Your task
Filter this listing down to the lines that contain the word "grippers", and copy them.

Supplied material
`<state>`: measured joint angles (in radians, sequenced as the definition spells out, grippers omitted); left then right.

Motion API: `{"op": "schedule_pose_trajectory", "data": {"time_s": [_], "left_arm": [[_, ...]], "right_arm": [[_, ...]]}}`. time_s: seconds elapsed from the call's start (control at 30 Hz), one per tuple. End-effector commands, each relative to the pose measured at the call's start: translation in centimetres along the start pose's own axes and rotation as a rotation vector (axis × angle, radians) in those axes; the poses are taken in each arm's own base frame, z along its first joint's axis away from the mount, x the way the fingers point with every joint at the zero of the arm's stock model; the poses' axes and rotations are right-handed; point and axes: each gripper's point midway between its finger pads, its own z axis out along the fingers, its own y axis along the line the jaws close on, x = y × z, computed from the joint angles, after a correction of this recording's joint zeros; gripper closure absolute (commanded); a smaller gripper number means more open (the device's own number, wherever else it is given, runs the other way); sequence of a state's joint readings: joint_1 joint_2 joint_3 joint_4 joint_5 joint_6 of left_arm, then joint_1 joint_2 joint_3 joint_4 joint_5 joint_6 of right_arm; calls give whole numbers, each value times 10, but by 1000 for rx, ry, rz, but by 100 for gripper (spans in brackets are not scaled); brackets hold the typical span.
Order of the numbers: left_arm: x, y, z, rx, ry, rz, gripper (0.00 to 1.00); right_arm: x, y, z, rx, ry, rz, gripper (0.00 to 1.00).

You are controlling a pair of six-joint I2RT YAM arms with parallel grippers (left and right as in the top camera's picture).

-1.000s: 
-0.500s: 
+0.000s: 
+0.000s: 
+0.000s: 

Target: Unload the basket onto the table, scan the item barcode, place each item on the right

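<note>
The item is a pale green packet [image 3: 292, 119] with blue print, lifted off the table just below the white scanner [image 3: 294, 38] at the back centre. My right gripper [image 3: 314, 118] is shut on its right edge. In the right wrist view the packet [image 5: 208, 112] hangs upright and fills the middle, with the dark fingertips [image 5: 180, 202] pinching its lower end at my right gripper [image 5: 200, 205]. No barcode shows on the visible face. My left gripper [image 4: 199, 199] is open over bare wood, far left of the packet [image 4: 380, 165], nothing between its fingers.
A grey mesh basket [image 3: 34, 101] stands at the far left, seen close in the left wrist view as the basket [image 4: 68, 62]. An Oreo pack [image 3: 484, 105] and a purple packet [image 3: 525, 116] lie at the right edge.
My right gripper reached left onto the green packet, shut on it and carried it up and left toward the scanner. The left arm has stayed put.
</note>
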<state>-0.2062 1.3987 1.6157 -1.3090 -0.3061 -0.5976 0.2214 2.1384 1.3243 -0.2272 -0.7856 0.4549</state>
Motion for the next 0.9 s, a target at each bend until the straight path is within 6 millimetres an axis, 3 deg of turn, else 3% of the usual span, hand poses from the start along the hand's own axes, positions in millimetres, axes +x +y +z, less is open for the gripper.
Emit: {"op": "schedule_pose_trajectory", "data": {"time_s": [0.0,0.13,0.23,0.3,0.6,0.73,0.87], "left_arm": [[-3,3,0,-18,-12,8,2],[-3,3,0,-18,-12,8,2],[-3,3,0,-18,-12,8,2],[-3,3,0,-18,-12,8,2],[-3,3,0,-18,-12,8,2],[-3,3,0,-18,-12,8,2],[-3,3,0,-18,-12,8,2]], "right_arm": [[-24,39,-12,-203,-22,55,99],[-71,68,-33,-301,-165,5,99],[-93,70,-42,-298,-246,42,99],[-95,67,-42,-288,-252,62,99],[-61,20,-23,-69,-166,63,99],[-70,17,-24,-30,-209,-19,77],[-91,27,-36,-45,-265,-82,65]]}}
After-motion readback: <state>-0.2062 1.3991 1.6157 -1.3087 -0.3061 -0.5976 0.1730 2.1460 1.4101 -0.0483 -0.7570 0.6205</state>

Worked solution
`<state>`: measured joint angles (in radians, sequenced as the definition spells out, grippers omitted); left then right.
You are controlling a pair of six-joint I2RT YAM arms with parallel grippers (left and right as in the top camera's picture).

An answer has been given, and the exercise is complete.